Оторопел тот, мешок выронил. Кинулся под благословенье.
– Матушка, тихая старица Александра, как ты сюды? Сразу построжала, подправилась старица.
– Ты меня допреж к епископу.
– Нету, матушка, в этом городе епископов. Был один, да пристрелили.
– К игумну веди в любой монастырь.
– И игумны, матушка, все сбежали, а то и пристрелены. И монастыри-то под лазаретами. В церквах-то попы не знают, что и служить. Табаку даже, и то достать трудно, матушка. Как тень со стены не вырубишь, так и горя из себя не выбросишь. Опять на сердце-то смола.
Вздохнул, глядя на нее, Марешка.
– Теперь скажи мне, Марешка, где Саша-то?
– Замуж вышла, матушка, прямо как есть замуж.
– Кто сводные молитвы читал? Али вокруг сосен венчана, а?..
Вспомнил Марешка Три Сосны, как плясали подле них, когда выбрались из камышей. Почти что угадала старица. Опять вздохнул.
– Я тут ни при чем, матушка. Даже батог подняла старица.
– Ты, окаянный, ты отрекаешься!.. Зачем увез коли? На старости лет сблудить да бросить?..
– Да я ее, матушка, не увозил. Ушла она с Запусом, комиссаром здешним, стольник, что ли, по-вашему, чином-то… Мне пищаль к рылу наставили: кажи дорогу. Мне помирать не в привычку, я…
Боль-то растет сама собой, как щель в дереве. Подтерлась ботогом, в стену долго смотрела, а затем говорит тихо Марешке:
– Веди меня, да не спеши… катко, ноги скользят. А где там ноги, коли сердце.
Опять дома да сени, где дверей – как в блудливом совете, из дверей прыгают с визгом голорукие девки. "Квартиранты", – говорит Марешка. А просто – погань, грибы мухоморы. Светелка у Саши пустая почти, занавесок нет: кровать да печь из железных листьев. Сидит Саша на кровати в сарафане, слава богу, в окно смотрит.
– Матушка! – крикнет как и – в плечо.
Ну, и старуха же была, прямо застенный мастер будто. Отвела рукой голову от плеча, еще оглядела светелку. Галифе с табурета (Саша их чинила) клюкой в угол скинула, повела бровями:
– Надевай платок, пойдем.
Говорит ей звериными губами Саша:
– Никуда я не пойду, матушка.
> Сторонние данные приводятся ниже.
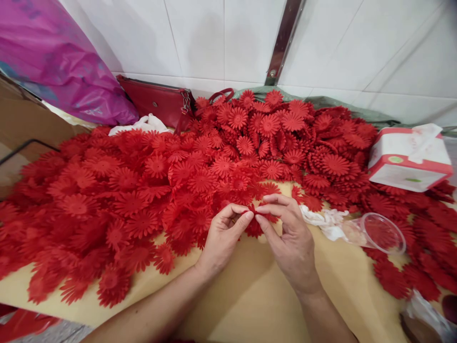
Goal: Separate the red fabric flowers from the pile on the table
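Between my two hands is a red fabric flower (253,227), its petals hanging below the fingertips. My left hand (224,233) pinches it from the left with thumb and forefinger. From the other side my right hand (291,238) grips it the same way, the thumb below and the fingers curled above. The fingertips of both hands almost meet, and they cover the flower's centre. Just behind them spreads a large heap of loose red petal layers (143,186), flat daisy shapes with small centre holes.
A thicker pile of red flowers (271,126) rises against the white tiled wall (200,38). At right are a tissue box (409,159), a clear plastic cup (383,233) on its side and crumpled tissue (326,221). A red purse (153,97) and purple plastic bag (67,62) stand back left.
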A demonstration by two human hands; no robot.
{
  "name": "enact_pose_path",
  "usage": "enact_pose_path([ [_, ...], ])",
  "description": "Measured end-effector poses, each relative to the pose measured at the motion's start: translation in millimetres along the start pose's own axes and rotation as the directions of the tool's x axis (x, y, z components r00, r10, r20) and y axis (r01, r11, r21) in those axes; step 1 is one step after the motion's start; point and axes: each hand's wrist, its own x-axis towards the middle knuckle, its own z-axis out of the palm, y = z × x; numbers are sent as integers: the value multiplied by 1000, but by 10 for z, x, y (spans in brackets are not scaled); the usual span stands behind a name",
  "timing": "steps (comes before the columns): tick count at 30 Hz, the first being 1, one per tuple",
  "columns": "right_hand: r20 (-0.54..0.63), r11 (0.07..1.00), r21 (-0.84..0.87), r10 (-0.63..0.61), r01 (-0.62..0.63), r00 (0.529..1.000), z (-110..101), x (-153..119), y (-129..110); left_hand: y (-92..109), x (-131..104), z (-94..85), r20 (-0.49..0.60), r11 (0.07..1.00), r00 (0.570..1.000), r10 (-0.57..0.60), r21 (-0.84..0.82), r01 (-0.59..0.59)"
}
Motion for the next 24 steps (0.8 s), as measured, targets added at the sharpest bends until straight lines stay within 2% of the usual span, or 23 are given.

Здесь останусь.
Опять стукнула клюкой, на Марешку случайно ее взгляд лег – так тот боком, да за дверь, так больше и не появлялся.
– Прокляну!
В дверях старица, а мимо по сеням мальчишка пробежал, за ним другой. Визжат, барахтаются, прыгают.
– Рожают наши бабы таких, румяных, матушка?.. Такой бы у тебя наследник был… Парнишки-то наши гнилые да сини, будто хвощи осенние.
– Басурманы! Распахнулась дверь. – Пойдем… Прокляну!
Дочь ведь одна-единственная…
И тогда громким троекратным возгласом прокляла тихая старица Александра-киновиарх дочь свою. Вышла не оглянувшись. Наскочили на нее в сенях играющие ребятишки, отшвырнула она их и крикнула вслед:
– Будьте и вы именем господа трижды и трою прокляты!